From the first line of the listing below to the line with "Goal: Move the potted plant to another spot", print each line exactly, and nothing more. Leave out the pictures.

====== Dataset extract

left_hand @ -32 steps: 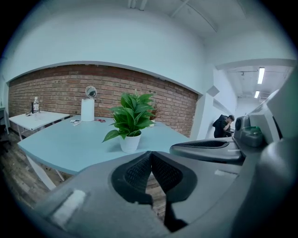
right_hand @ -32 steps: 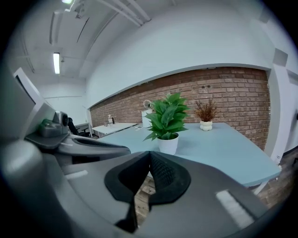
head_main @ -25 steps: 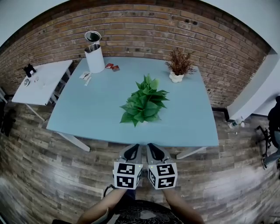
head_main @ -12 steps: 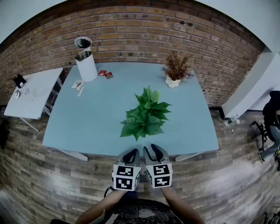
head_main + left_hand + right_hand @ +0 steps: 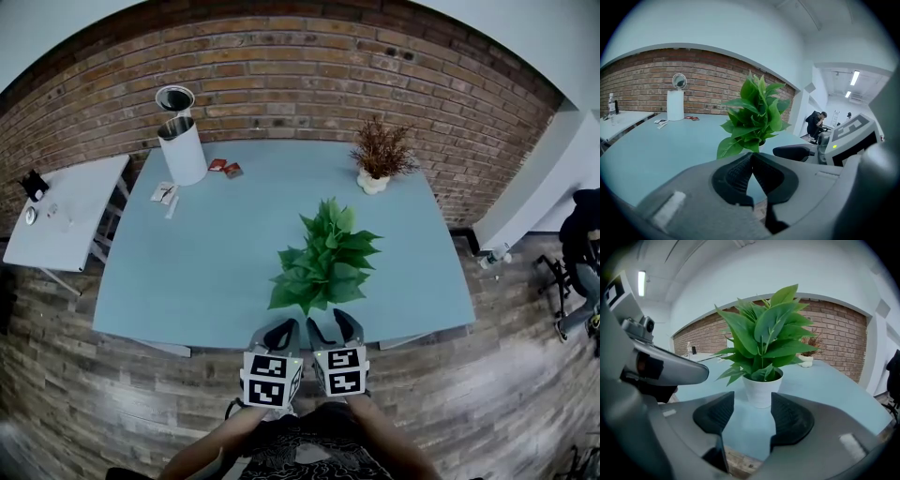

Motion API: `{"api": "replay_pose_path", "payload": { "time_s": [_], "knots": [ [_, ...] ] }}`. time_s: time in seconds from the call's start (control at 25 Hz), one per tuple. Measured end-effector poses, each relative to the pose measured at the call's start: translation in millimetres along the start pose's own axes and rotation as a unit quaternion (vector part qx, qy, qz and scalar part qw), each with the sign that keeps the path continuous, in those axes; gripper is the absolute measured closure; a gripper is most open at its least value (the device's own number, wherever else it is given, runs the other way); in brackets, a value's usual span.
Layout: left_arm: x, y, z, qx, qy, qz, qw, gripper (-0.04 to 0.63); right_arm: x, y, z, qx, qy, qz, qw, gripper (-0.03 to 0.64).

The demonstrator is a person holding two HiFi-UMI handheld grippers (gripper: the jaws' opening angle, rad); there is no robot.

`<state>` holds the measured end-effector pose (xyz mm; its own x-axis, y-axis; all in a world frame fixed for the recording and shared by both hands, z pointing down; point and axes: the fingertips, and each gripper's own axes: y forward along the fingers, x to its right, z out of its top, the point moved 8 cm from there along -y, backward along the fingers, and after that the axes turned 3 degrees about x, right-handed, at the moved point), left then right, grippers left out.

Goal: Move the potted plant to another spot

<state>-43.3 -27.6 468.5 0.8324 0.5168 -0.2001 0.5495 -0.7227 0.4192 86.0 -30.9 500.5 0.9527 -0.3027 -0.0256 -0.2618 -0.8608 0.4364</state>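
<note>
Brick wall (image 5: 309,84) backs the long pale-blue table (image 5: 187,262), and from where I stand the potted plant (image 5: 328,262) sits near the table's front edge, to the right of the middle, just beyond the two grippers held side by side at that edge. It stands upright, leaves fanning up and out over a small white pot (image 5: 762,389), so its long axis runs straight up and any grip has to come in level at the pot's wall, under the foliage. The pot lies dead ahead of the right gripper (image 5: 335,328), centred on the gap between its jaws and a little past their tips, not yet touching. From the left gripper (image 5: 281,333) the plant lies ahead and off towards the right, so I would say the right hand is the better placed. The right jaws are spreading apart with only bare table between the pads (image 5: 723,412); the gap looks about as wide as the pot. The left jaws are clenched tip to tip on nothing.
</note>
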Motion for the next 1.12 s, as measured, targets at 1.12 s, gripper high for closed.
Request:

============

> _Solution to this task_
left_hand @ -32 steps: 
right_hand @ -32 steps: 
head_main @ -25 steps: 
head_main @ -12 steps: 
head_main + left_hand + right_hand @ +0 steps: 

Motion API: `{"api": "replay_pose_path", "payload": { "time_s": [_], "knots": [ [_, ...] ] }}`. time_s: time in seconds from the call's start (control at 25 Hz), one per tuple. Measured end-effector poses, each relative to the pose measured at the call's start: translation in millimetres along the start pose's own axes and rotation as a unit quaternion (vector part qx, qy, qz and scalar part qw), each with the sign that keeps the path continuous, in those axes; gripper is the absolute measured closure; a gripper is most open at its least value (the device's own number, wherever else it is given, runs the other way); in brackets, a value's usual span.
Layout: left_arm: x, y, z, qx, qy, qz, qw, gripper (-0.04 to 0.63); right_arm: x, y, z, qx, qy, qz, qw, gripper (-0.03 to 0.64).

The demonstrator is a person holding two HiFi-UMI handheld grippers (gripper: the jaws' opening angle, rad); there is no robot.

`<state>` holds the measured end-effector pose (xyz mm; its own x-axis, y-axis; all in a world frame fixed for the recording and shared by both hands, z pointing down; point and axes: the fingertips, and each gripper's own axes: y forward along the fingers, x to its right, z out of its top, the point moved 8 cm from there along -y, backward along the fingers, and after that the axes turned 3 degrees about x, right-handed, at the moved point), left then right, grippers left out.

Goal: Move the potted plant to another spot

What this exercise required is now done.